**Assigned task:** Your task is to copy the stretch of lines in the records below that begins with the line containing "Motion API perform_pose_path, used" and ends with the line containing "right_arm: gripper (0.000", exactly as written, with nothing added.

**Exercise material:**
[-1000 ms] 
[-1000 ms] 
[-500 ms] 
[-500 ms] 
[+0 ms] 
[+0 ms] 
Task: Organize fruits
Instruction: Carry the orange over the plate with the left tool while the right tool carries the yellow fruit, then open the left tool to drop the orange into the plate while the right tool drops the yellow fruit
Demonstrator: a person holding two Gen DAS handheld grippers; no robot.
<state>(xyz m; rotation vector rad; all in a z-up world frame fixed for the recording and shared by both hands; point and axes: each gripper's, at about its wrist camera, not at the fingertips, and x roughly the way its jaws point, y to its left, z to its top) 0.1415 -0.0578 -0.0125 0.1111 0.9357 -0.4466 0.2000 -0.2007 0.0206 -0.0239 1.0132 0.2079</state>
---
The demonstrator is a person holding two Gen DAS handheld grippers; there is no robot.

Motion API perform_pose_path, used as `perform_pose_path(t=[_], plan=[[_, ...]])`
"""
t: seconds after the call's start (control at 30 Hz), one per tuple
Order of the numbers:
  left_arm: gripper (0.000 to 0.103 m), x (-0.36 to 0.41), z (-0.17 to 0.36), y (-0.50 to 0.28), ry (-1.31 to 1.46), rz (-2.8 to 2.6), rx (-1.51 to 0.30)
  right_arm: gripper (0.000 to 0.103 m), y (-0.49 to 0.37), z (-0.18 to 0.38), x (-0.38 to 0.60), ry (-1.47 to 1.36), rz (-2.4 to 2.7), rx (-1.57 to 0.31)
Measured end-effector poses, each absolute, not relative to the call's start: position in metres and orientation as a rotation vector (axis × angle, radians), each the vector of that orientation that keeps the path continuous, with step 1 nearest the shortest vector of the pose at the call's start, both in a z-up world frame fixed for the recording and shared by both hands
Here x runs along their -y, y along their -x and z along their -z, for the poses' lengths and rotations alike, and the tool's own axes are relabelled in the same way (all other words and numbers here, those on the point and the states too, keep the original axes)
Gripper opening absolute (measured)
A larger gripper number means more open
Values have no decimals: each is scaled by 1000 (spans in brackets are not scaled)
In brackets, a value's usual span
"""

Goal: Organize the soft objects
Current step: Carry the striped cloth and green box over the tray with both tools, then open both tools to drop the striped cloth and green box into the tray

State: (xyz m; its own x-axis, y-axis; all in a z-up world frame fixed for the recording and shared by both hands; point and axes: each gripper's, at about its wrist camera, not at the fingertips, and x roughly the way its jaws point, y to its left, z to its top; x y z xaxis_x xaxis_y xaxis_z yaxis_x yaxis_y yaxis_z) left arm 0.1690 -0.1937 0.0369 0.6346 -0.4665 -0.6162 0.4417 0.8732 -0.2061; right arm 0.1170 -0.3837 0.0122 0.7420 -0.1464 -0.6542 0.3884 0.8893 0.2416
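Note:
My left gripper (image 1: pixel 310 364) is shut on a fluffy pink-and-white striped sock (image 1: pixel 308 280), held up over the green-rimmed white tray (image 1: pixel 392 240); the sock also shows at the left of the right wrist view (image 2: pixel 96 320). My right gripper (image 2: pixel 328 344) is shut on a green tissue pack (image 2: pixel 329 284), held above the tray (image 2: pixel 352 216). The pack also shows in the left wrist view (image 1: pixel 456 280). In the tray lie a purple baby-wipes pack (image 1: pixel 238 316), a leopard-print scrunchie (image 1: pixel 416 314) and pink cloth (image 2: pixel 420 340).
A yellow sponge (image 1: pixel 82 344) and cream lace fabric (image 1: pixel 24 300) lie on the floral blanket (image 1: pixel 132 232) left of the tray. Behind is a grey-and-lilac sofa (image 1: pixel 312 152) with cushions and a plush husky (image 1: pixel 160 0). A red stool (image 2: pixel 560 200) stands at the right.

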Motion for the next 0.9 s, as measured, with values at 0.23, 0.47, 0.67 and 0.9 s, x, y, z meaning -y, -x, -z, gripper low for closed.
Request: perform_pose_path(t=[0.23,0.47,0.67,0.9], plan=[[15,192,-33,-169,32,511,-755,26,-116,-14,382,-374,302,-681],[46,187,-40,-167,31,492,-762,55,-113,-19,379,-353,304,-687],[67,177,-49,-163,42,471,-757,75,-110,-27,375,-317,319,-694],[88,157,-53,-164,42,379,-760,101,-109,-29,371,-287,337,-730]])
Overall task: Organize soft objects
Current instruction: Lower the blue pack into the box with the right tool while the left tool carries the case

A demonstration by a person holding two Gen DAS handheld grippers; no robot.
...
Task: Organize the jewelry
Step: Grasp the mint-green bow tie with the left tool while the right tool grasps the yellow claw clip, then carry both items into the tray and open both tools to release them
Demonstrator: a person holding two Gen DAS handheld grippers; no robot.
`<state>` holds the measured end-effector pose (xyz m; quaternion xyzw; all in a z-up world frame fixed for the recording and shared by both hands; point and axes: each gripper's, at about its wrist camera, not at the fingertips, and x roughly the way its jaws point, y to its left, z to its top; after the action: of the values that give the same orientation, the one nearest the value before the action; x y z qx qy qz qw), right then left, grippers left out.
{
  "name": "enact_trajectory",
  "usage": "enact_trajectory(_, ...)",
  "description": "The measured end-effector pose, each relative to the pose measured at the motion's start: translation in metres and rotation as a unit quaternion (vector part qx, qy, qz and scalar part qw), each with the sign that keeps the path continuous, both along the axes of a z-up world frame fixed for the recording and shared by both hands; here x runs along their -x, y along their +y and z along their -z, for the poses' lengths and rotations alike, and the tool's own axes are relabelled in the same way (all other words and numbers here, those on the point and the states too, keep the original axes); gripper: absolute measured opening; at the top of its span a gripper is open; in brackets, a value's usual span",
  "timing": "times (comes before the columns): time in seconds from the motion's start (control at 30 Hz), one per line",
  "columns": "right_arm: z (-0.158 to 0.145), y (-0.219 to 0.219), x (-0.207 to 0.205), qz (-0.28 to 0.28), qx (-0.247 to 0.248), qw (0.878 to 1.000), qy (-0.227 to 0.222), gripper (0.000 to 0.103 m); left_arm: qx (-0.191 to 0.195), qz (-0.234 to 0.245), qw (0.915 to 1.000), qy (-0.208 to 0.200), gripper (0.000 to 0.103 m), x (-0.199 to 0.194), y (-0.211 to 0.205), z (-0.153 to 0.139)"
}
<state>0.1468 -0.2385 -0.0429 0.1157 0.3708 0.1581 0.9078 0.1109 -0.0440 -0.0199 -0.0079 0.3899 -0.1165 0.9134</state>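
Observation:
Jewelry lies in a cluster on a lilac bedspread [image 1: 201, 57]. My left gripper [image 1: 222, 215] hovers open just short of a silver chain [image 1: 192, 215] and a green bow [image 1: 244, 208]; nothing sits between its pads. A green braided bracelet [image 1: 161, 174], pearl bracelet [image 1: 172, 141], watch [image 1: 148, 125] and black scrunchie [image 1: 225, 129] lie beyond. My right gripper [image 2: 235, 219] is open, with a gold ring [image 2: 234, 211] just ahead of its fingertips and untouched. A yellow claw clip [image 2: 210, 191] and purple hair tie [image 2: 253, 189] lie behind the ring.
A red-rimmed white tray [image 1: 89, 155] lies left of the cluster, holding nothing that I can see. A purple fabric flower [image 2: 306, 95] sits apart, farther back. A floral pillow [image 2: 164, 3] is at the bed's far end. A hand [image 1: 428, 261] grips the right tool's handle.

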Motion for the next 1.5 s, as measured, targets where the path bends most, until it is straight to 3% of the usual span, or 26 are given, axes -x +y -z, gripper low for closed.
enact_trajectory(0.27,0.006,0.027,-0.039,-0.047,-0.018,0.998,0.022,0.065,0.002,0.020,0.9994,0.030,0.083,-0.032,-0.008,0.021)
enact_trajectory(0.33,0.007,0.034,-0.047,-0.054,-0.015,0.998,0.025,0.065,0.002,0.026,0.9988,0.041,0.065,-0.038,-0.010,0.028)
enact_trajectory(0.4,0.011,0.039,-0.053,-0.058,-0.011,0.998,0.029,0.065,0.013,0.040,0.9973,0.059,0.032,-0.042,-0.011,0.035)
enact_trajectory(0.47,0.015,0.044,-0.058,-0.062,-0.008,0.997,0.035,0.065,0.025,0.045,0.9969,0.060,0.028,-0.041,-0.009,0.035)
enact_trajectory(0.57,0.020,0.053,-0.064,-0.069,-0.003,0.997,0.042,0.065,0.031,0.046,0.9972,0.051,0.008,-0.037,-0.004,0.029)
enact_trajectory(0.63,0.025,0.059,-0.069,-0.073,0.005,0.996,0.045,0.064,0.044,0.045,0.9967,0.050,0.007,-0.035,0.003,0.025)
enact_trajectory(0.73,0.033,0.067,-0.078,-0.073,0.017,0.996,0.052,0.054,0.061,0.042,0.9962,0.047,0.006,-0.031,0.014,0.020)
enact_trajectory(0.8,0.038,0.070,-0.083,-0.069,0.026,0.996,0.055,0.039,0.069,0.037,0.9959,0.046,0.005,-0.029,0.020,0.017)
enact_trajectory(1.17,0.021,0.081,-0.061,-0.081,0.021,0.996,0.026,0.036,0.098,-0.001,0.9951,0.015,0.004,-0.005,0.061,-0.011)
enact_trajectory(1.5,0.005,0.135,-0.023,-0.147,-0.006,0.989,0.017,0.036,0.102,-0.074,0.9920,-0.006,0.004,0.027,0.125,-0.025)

**Task answer:**
Motion API perform_pose_path, used as `perform_pose_path(t=[_], plan=[[_, ...]])`
"""
t: seconds after the call's start (control at 30 Hz), one per tuple
Order of the numbers:
  left_arm: gripper (0.000 to 0.103 m), x (-0.36 to 0.41), z (-0.17 to 0.36), y (-0.50 to 0.28), ry (-1.31 to 1.46), rz (-2.8 to 2.6), rx (-1.51 to 0.30)
  right_arm: gripper (0.000 to 0.103 m), y (-0.49 to 0.37), z (-0.18 to 0.38), x (-0.38 to 0.60), ry (-1.47 to 1.36), rz (-2.4 to 2.7), rx (-1.57 to 0.31)

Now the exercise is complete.